A dataset containing roughly 40,000 words and 40,000 non-words. Variables include lexical characters and behavioral data, including recognition times and association tests. The dataset combines variables several studies and is available at: https://elexicon.wustl.edu/

elp_lexical

Format

A data frame with 79,672 rows and 32 variables.

Source

https://doi.org/10.3758/BF03193014

Variables

Variables:

  • term. unique word (or non-word character string)

  • length. number of characters

  • freq_kf. frequency in the Kucera and Francis list

  • freq_hal. frequency in the HAL (Hyperspace analog to language) list

  • log_freq_hal.
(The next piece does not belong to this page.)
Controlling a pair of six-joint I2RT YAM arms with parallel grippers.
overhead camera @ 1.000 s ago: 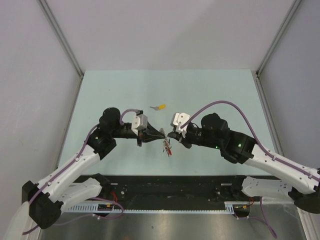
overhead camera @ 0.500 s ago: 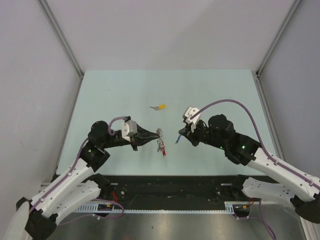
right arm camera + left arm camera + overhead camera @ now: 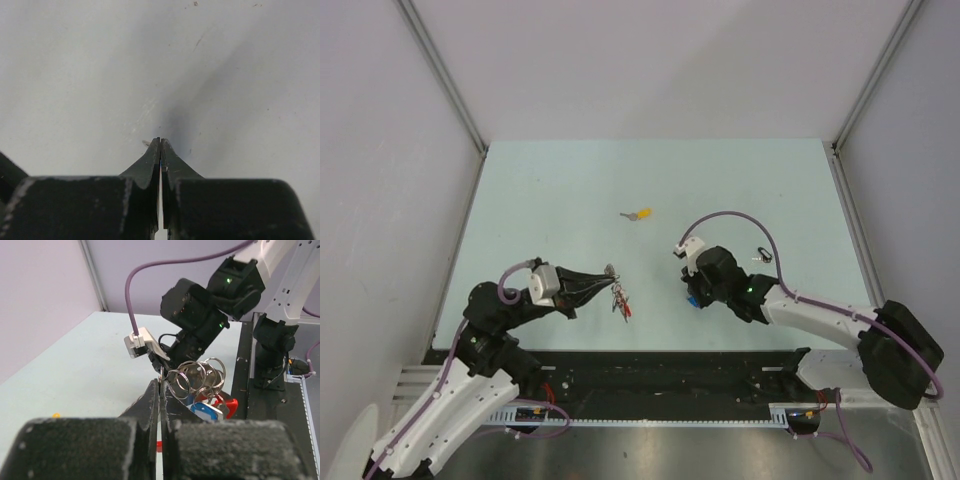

Log HAL frequency

  • concreteness_rating. construal (Brysbaert et al. 2013)

  • semantic_neighborhood_density. density of a term's neighborhood in the HAL model (see Shaoul and Westbury 2010)

  • semantic_neighbors. term's neighbor's in the HAL model (see Shaoul and Westbury 2010)

  • semantic_diversity. term's neighborhood diversity in the HAL model (see Shaoul and Westbury 2010)

  • age_of_acquisition. age (in years) at which respondents thought they had learned the term (see Kuperman, et al. 2012)

  • body_object_interaction. ease with which the human body can interact with a term's referent (see Pexman et al. 2019)

  • emotional_valence. score for positive/negative (see VAD, Warriner et al., 2013)

  • emotional_arousal. score for active/calm (see VAD, Warriner et al., 2013)

  • emotional_dominance. score for powerful/weak (see VAD, Warriner et al., 2013)

  • assoc_freq_r1. times term is the "first associate" of other terms (see DeDeyne et al., 2018)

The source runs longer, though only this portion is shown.